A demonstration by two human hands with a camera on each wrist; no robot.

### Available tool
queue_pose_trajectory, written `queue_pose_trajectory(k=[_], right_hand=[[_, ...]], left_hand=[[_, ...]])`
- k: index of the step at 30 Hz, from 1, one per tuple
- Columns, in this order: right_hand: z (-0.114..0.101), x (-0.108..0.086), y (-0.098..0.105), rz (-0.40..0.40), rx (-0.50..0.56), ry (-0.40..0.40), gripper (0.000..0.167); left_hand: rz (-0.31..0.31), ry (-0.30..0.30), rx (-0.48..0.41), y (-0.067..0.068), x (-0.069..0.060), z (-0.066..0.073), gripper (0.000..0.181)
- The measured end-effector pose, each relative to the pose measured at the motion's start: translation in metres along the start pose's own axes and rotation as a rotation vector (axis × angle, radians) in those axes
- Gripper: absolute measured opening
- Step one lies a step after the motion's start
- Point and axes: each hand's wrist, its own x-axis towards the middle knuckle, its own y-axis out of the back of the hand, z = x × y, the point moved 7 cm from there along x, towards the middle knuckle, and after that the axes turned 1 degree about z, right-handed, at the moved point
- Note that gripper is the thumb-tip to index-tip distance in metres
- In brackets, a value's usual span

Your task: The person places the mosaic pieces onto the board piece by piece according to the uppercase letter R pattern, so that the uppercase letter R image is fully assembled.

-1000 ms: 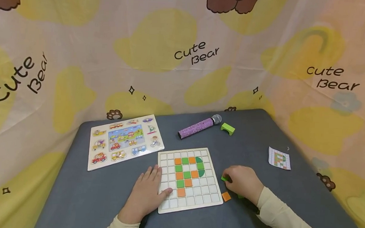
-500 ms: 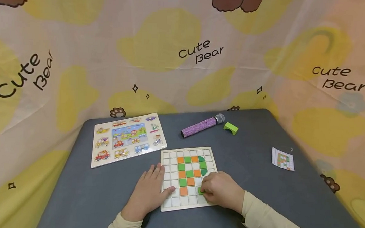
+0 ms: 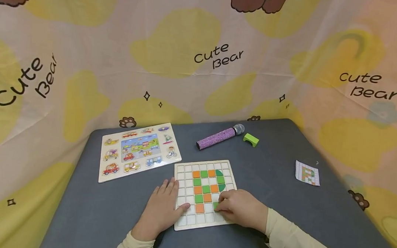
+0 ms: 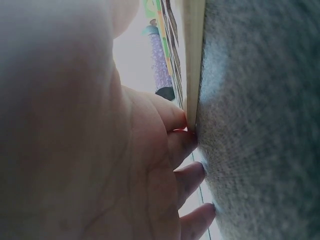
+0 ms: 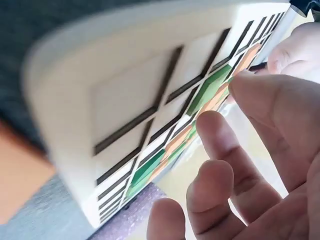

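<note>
A white grid board (image 3: 185, 224) holds orange, green and dark green pieces set in a P-like pattern. My left hand (image 3: 159, 210) lies along its left side, thumb on the board; in the left wrist view its fingers (image 4: 181, 150) reach past the board's edge (image 4: 192, 65). Over the lower right cells, my right hand (image 3: 243, 208) has bent fingertips at a green square tile (image 3: 215, 206), pinching it at a cell. The right wrist view has this green tile lying in the grid, with thumb and fingertips (image 5: 215, 131) against it; part is hidden in the head view.
A picture puzzle board (image 3: 140, 151) lies at the back left. Behind the grid are a purple glittery microphone (image 3: 219, 138) and a green arch block (image 3: 251, 139). A pattern card (image 3: 307, 173) lies right. An orange tile (image 5: 20, 172) shows beside the board.
My right hand has carried the green tile from the table right of the board onto its lower right cells, then shifted it slightly left. My left hand has stayed at the board.
</note>
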Motion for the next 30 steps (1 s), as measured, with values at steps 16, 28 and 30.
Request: queue_pose_trajectory(k=[16,28,30], right_hand=[[0.049,-0.058,0.028,0.078,0.055,-0.2,0.012],[0.066,-0.082,0.031,-0.009,0.022,-0.3,0.031],[0.065,-0.085,0.031,-0.032,0.031,-0.306,0.037]], left_hand=[[0.003,0.001,0.009,0.001,0.0,0.001,0.091],[0.002,-0.01,0.01,0.003,0.001,0.001,0.09],[0.006,-0.012,0.008,0.003,0.0,0.001,0.09]])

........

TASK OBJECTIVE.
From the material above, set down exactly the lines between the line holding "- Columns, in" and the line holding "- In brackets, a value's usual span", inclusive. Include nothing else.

OUTPUT.
- Columns, in this order: right_hand: z (-0.114..0.101), x (-0.108..0.086), y (-0.098..0.105), rz (-0.40..0.40), rx (-0.50..0.56), ry (-0.40..0.40), gripper (0.000..0.167); left_hand: rz (-0.31..0.31), ry (-0.30..0.30), rx (-0.48..0.41), y (-0.067..0.068), x (-0.069..0.060), z (-0.066..0.073), gripper (0.000..0.181)
- The measured end-effector pose, each relative to the pose measured at the motion's start: translation in metres along the start pose's own axes and rotation as a rotation vector (axis × angle, radians) in those axes
- Gripper: absolute measured opening
- Step one lies a step after the motion's start
- Point and axes: each hand's wrist, its own x-axis towards the middle knuckle, its own y-axis out of the back of the hand, z = x × y, the point moved 7 cm from there along x, towards the middle knuckle, and after that the axes turned 1 degree about z, right-handed, at the moved point
- Note that gripper is the thumb-tip to index-tip distance in metres
- In brackets, a value's usual span

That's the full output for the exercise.